Keswick Mill and a bridge full of texture and inspirational hues…..

part of Keswick Mill

What a change in the weather….after a week that’s seen some very welcome Spring sunshine and blue skies today I’ve woken up to a right wet and dreary, very overcast morning, all dark grey clouds and a cold bitter rain……so some reminiscing about last weekend seems to be more than a little welcome….

On Sunday we decided to head outdoors quite early for a weekend walk as the sun was right out and after being photographed in my shawl (and having to strip off somewhat as it was a whole lot warmer out than I’d been expecting thinking) we decided to walk up to Keswick Mill (you miss out the “w” and pronounce it Kez-ick)….you can often see the mill in some of my pictures when I’m traipsing about on the marshes.  It’s really nice and quiet along here and it used to be one of our favourite walks but then it just got too doo-pooey so we’ve not actually been up this way for well over a year now.

From time to time there’s the rumble of the train as the track runs out from Norwich station over the marsh and common land, but for the most part it’s peaceful, with just the sound of bird song.

view across the weir

Last time we headed out here the fields were all full of horses but not a one was to be seen today, so no ear scritching and muzzle rubbing today.

This is a lovely view across the river to the dovecote.  A few Winter’s ago the ice and snow really piled up around the sides of the river , stupidly I didn’t always bring a camera out with me but it looked amazing……the river is pretty fast flowing (originally the mill was a water mill) and the bridge I’m standing on to take these pictures is very low to the water, the bridge has at least 3 arches underneath and I guess there must be some sort of weir for the water to rush in through so quickly…it’s a bit noisy but lovely to stand and listen to.
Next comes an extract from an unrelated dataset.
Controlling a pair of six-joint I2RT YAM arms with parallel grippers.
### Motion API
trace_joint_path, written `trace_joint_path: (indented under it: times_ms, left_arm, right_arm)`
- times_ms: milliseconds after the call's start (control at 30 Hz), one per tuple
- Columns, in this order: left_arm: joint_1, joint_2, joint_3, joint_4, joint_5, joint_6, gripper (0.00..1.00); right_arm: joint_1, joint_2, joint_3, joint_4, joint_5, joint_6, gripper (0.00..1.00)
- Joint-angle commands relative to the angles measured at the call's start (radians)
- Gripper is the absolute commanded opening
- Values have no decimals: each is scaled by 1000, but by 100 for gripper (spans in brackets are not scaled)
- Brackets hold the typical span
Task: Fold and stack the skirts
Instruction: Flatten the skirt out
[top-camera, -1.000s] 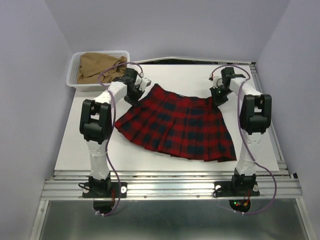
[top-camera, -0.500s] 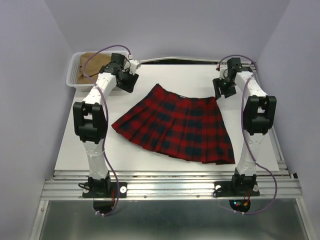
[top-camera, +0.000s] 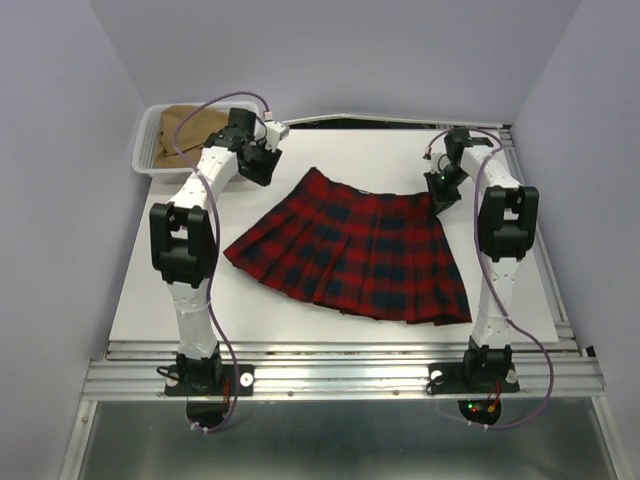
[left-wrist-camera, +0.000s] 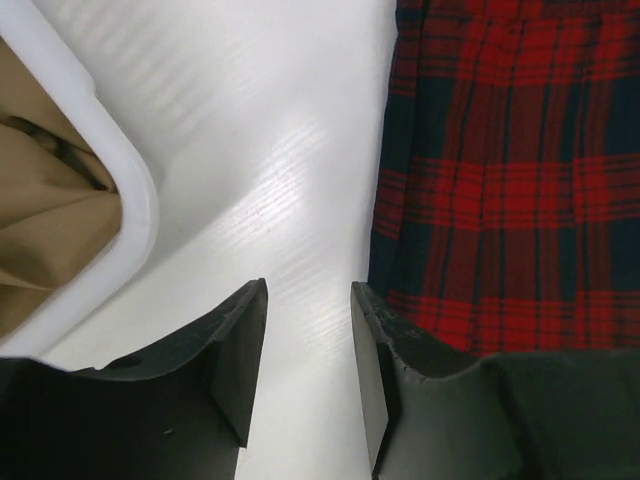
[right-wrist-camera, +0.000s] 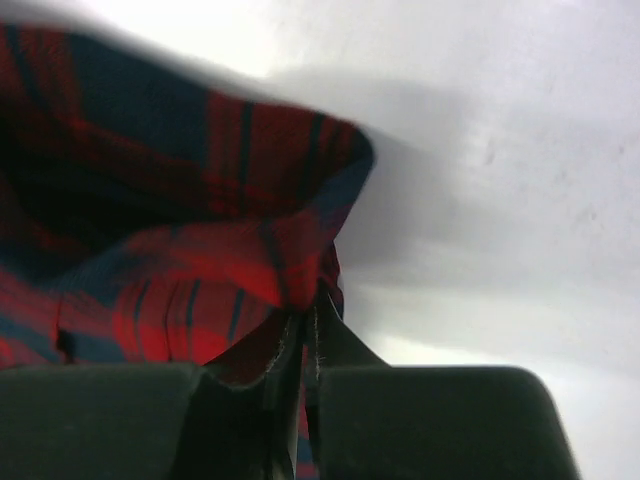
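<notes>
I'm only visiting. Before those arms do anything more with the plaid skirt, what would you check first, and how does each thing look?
1. Right gripper shut on the plaid skirt corner: ok.
2. Left gripper holding the other corner: not ok, open over the table.
3. The plaid skirt spread flat: ok, apart from the pinched corner.
4. Tan skirt out of the basket: not ok, it lies inside.
5. Grip deep enough to lift: cannot tell.

Edge of the tartan skirt (right-wrist-camera: 190, 210) between tightly closed fingers (right-wrist-camera: 342, 346)
</notes>
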Motion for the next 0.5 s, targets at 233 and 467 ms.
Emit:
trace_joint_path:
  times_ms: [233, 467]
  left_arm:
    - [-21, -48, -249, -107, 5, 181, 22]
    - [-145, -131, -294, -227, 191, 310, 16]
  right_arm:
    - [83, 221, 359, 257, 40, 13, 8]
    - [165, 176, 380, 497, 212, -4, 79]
Those of you with keen eyes may spot what looks like a couple of sheep grazing in the pasture behind the out-building, these aren’t real sheep but rather “folly” sheep, garden ornaments that had me fooled.

across from Keswick Mill

This is a closer picture of the old dovecote, the building underneath was originally a cattle shed though I’m thinking it’s now all spruced up inside….how amazing would it be to have this as a studio!

I’ve not been up here for really ages so I’m not sure what it was like when the marshes flooded last year, I’m suspecting the water must have rose a fair bit.
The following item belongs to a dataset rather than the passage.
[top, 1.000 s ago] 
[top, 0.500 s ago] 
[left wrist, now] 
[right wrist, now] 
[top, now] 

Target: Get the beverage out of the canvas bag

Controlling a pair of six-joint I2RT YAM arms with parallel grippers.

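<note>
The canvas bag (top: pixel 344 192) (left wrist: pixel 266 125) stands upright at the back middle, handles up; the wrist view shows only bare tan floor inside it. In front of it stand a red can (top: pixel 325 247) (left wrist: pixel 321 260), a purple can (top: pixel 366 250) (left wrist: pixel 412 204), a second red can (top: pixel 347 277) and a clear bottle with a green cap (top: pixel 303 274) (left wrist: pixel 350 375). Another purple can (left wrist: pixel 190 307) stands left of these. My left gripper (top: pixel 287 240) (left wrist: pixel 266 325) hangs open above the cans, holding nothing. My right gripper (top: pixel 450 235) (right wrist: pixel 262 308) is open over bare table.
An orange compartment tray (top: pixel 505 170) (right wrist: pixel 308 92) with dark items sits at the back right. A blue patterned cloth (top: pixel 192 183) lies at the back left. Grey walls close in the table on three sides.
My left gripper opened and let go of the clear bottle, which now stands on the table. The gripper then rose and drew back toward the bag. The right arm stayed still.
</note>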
I love the colour of the brickwork in the building and looking of it am reminded so much of Felix Ford’s lovely pictures of the colourwork in the house where she lives and which she used to knit her Crofthoose hat.  Check out her blog for a lovely interview with Ella Gordon.

mill bridge lichen

I love the old bridge that goes over the river, it’s a really beautiful pinkish, warm brown coloured brick, with flecks of green moss and mustard lichens on the side and then these rose petal pink lichens on top….though they look a bit white in the pictures.

It’s quite exhilarating to lean over the side a little and look down, the sound of the water rushing beneath you, you can really feel the power that would once have been harnessed to mill grain.

pink lichens

I couldn’t stop touching the stone, it’s so worn that in places it’s almost smooth, but then there are weathered rough spots amidst the texture of moss and lichen…it feels wonderful, and combined with all the different hues and shades…it’s hard to stand here and not feel all inspired.

I’m not there yet with my knitting but the clogs are turning with ideas to combine some of these beautiful shades with some of those wave like ripples of the river.

river fish

The water wheels of the Mill are long since gone but if you’re at all interested this is a link to a page detailing the history of the Mill.

We’d already noticed at how clear the water looked, no murky depths of bubbling algae and such, walking back there’s a smaller little bridge, my boyfriend looked down as something caught his attention in the water…….and there in the stream were 3 fish.  The biggest one was getting on for 2 foot long, and the smaller ones were nearly a foot and a half….I have no idea what sort of fish they were but it felt quite exciting to see “wild” fish in our river….I knew there must be fish about as the other year I saw an otter swimming about not all that far away and friends have told me they’ve seen a otter up in the river at the UEA.

The fish were just letting the slight current of this side stream off the the river gently move them along, the occasional flick of their tails and bodies, but they weren’t moving fast and seemed to enjoy the sunlight that was dancing over the water above them.

At the start of the year I mentioned Keswick mill and was contacted by a lady who’d seen the blog and remembered living there in the early ninties as a student…so Good Morning Karen, this post is really for you.

 

*In case you don’t know, Felix is also Knitsonik, and a couple of years ago she wrote a truly inspirational and amazing book about stranded colour knitting which I bought because I really like her method of being colour inspired by everyday items or views or buildings….I think Felix talks about her lovely red brick house in the KnitBritish post Edinburgh Yarn Festival podcast where Felix and Louise Scollay are chatting about how amazing the festival was…sadly I wasn’t able to go to the festival but a listen to Louise and Felix natter away over toast and tea was a second best.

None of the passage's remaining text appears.